Reproducing Reaction Route Map on the Shape Space from its Quotient by Complete Nuclear Permutation-Inversion group

TL;DR

This paper presents an algorithm to reproduce reaction route maps in shape space using symmetry group actions, applicable to complex molecules without needing configuration encoding, demonstrated on toy and realistic models.

Contribution

It introduces a novel algorithm for reproducing reaction route maps that leverages symmetry groups, applicable to complex molecules without configuration encoding.

Findings

Algorithm successfully reproduces RRMs in toy and realistic molecules.

Subgraphs related by symmetry group actions are shown to be isomorphic.

Provides a method to compute feasible symmetry transformations.

Abstract

This study develops an algorithm to reproduce reaction route maps (RRMs) in shape space from the outputs of potential search algorithms.
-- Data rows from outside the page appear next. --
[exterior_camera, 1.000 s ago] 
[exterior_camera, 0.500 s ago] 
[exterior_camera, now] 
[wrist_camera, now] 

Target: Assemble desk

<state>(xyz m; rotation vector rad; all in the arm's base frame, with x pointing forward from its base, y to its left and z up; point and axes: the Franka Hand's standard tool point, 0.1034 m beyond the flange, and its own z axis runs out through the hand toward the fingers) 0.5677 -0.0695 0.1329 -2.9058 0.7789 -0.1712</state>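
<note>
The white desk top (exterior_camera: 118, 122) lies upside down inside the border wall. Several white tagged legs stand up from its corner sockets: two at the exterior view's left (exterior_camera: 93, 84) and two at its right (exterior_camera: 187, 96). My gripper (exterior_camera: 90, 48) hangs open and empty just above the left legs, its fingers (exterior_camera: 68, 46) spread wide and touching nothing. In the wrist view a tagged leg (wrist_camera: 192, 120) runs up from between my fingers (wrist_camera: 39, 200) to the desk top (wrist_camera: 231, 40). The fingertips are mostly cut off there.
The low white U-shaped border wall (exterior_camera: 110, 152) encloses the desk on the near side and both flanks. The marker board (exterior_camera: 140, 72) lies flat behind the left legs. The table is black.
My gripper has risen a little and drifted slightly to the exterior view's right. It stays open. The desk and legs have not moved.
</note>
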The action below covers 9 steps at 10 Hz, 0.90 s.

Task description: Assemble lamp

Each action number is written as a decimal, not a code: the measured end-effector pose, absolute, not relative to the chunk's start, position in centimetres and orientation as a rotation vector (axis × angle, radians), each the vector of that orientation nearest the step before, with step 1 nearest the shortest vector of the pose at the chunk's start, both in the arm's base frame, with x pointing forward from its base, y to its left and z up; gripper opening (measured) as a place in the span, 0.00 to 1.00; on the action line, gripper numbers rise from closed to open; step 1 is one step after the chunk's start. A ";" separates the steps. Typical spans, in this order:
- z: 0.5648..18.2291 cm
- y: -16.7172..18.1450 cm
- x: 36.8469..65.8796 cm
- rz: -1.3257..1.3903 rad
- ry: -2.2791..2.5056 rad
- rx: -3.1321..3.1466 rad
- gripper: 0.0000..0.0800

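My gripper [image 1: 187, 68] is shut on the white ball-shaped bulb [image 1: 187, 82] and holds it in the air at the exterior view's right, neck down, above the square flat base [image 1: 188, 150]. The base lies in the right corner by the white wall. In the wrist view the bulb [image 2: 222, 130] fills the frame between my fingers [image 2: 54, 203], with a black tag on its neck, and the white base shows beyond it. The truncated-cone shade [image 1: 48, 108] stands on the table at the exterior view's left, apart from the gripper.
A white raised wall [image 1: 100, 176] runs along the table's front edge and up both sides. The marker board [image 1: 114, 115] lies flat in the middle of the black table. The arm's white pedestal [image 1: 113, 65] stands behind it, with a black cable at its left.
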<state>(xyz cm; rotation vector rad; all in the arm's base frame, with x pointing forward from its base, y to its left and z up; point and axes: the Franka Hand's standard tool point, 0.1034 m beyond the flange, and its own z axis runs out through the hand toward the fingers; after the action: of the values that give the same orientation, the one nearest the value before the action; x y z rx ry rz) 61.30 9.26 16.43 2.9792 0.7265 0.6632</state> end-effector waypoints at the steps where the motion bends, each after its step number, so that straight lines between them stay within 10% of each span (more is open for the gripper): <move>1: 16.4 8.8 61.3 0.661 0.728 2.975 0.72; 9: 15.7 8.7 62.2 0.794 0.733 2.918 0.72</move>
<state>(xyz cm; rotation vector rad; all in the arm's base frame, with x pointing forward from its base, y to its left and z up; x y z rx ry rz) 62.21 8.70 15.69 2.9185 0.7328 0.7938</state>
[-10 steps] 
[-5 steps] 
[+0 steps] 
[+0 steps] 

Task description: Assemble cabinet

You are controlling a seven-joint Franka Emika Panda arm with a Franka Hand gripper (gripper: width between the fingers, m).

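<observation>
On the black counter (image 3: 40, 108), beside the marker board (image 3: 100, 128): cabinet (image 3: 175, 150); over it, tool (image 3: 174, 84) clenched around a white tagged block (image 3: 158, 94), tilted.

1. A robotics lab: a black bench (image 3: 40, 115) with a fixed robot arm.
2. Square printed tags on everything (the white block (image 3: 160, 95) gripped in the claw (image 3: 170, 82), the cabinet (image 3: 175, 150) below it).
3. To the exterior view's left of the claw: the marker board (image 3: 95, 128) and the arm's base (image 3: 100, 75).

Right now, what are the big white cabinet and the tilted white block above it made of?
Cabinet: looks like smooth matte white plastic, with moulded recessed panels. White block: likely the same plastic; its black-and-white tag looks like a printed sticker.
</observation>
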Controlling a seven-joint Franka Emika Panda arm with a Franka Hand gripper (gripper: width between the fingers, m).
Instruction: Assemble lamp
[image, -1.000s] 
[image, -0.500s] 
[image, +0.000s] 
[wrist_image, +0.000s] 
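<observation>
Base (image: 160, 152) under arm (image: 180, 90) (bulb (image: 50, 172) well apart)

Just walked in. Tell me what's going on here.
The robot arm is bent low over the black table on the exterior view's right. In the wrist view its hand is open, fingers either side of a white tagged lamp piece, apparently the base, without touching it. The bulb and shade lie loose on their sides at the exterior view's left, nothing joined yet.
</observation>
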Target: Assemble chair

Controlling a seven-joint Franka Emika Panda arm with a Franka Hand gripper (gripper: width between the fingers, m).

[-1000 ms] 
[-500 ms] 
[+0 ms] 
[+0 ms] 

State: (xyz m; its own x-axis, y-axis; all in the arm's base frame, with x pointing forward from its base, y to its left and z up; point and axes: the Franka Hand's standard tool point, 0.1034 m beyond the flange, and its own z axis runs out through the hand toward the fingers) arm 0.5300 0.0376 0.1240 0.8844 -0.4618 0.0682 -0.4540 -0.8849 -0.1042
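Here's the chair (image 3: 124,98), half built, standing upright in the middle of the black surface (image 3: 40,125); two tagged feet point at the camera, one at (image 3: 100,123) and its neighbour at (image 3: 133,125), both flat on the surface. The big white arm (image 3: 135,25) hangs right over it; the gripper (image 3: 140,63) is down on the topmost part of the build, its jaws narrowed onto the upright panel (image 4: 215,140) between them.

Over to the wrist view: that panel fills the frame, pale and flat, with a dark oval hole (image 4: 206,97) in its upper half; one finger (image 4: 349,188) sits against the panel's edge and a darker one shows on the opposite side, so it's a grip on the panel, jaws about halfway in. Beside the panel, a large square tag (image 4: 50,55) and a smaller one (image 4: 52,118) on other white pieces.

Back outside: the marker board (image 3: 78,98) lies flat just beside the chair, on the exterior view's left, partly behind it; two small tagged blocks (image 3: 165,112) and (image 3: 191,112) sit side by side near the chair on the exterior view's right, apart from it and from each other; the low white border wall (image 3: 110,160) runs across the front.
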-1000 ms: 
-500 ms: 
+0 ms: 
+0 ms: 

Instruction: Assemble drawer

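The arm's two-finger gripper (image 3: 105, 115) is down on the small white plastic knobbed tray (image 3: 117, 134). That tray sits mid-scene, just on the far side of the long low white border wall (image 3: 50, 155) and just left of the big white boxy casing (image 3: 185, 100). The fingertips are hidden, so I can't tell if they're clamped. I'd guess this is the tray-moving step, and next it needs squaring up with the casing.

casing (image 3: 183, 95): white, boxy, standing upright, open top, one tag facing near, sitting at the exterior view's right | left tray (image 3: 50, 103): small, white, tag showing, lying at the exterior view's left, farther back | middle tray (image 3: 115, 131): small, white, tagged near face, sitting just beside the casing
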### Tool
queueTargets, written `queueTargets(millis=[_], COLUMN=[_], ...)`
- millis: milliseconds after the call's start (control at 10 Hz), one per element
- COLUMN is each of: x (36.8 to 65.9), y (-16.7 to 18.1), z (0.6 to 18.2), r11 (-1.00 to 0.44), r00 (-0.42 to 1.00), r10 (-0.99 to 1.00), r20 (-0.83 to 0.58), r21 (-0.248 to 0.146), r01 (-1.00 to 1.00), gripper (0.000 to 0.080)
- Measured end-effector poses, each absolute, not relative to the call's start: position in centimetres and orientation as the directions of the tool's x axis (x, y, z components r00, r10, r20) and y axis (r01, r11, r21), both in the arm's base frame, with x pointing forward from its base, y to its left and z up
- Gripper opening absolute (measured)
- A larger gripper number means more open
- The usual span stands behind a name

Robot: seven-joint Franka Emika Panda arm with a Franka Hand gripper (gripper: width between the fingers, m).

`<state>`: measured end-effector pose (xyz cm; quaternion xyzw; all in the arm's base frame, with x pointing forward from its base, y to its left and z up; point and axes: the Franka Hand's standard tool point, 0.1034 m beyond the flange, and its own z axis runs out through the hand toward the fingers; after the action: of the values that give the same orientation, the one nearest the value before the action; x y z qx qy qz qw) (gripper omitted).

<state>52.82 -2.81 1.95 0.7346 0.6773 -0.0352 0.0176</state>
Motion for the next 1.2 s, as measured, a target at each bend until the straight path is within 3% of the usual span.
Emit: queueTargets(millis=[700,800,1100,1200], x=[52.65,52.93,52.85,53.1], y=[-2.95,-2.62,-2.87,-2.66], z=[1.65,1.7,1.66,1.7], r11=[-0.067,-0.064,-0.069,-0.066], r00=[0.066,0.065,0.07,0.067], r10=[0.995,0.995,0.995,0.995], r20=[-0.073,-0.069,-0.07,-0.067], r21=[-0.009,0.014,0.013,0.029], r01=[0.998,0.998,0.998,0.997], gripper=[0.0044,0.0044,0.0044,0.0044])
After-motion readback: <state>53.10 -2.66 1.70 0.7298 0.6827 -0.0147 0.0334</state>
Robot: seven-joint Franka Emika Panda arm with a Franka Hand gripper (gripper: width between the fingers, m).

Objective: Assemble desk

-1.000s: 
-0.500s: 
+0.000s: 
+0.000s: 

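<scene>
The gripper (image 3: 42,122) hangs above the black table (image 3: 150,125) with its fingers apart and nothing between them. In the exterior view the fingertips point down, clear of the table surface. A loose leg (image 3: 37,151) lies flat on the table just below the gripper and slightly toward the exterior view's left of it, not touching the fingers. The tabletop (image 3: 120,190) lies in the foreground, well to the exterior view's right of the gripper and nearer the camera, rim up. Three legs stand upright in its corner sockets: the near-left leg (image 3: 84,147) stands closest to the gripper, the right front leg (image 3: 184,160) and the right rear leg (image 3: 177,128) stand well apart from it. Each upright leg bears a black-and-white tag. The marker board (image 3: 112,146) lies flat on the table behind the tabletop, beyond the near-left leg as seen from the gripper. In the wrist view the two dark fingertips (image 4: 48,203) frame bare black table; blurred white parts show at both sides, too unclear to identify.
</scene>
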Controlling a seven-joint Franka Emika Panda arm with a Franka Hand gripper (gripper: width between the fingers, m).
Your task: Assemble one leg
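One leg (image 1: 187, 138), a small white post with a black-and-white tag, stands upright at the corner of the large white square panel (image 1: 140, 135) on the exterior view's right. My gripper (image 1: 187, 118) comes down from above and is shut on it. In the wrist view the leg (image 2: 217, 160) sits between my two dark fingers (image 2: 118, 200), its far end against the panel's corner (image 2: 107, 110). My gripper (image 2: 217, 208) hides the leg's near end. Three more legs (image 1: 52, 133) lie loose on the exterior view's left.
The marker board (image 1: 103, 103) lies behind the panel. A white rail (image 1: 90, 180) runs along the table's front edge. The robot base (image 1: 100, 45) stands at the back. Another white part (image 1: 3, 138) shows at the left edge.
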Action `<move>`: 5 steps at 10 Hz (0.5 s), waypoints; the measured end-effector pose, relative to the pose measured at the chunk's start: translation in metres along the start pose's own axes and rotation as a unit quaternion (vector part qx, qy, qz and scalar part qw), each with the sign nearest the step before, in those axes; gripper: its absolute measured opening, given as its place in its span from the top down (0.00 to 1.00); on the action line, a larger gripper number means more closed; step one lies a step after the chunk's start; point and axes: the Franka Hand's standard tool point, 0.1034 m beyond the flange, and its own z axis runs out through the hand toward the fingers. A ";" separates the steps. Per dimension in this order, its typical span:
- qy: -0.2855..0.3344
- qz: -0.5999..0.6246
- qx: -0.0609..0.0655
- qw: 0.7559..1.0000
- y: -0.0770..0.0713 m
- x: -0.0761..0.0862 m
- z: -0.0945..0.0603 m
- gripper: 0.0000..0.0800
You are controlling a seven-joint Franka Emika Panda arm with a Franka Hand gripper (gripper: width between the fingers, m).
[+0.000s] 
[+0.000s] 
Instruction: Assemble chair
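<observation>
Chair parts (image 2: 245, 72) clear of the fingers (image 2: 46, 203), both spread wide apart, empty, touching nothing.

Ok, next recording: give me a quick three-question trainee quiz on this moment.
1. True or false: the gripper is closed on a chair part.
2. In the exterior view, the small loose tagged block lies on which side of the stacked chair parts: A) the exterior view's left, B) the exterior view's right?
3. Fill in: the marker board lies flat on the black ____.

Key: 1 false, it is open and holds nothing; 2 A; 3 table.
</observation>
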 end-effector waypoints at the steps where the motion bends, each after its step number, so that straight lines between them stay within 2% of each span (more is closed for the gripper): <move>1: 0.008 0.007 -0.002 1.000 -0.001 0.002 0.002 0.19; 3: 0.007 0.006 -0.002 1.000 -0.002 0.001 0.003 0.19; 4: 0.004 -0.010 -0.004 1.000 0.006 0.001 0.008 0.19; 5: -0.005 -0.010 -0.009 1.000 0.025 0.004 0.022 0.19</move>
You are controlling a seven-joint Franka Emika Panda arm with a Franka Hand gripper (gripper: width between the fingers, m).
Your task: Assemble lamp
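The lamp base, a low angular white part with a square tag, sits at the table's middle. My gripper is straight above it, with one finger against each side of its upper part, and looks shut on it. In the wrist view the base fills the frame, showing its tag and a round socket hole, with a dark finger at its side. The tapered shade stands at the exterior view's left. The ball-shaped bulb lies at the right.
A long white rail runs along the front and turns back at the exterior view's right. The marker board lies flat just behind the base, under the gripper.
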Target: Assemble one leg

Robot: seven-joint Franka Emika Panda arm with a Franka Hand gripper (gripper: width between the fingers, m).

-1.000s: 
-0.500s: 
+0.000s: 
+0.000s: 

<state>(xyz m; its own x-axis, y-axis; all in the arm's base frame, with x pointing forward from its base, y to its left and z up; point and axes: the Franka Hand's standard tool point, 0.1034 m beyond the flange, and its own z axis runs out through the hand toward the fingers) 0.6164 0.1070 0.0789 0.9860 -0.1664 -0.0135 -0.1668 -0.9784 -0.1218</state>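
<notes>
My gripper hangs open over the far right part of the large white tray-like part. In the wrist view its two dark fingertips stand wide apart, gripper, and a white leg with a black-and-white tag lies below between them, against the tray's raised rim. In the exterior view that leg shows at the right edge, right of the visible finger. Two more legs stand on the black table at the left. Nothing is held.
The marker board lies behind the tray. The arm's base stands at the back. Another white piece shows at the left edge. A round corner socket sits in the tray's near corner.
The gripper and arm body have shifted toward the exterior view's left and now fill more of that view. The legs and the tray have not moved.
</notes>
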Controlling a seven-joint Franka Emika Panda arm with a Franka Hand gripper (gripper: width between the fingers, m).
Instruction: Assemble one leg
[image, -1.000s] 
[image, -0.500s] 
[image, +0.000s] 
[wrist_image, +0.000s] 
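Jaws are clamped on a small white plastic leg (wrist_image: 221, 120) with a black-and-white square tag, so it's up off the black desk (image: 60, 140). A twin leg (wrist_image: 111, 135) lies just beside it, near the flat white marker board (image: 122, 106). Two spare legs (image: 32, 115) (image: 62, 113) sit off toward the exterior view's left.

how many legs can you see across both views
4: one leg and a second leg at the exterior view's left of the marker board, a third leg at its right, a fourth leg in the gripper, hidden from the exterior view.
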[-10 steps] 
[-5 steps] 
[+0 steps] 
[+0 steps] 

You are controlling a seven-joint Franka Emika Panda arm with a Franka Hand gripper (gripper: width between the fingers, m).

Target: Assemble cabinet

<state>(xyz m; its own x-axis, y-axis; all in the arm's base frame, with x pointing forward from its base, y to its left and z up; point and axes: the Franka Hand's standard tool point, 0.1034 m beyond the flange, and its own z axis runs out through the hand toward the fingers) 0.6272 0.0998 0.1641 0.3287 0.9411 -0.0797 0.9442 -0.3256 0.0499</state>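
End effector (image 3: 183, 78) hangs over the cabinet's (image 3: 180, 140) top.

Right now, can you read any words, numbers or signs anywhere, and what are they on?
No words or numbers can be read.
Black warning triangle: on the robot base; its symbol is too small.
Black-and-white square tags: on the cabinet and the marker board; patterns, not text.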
To demonstrate this, GRRM is utilized as a potential search algorithm but the proposed algorithm should work with other potential search algorithms in principle. The proposed algorithm does not require any encoding of the molecular configurations and is thus applicable to complicated realistic molecules for which efficient encoding is not readily available. We show subgraphs of a RRM mapped to each other by the action of the symmetry group are isomorphic and also provide an algorithm to compute the set of feasible transformations in the sense of Longuet--Higgins. We demonstrate the proposed algorithm in toy models and in more realistic molecules. Finally, we remark on absolute rate theory from our perspective.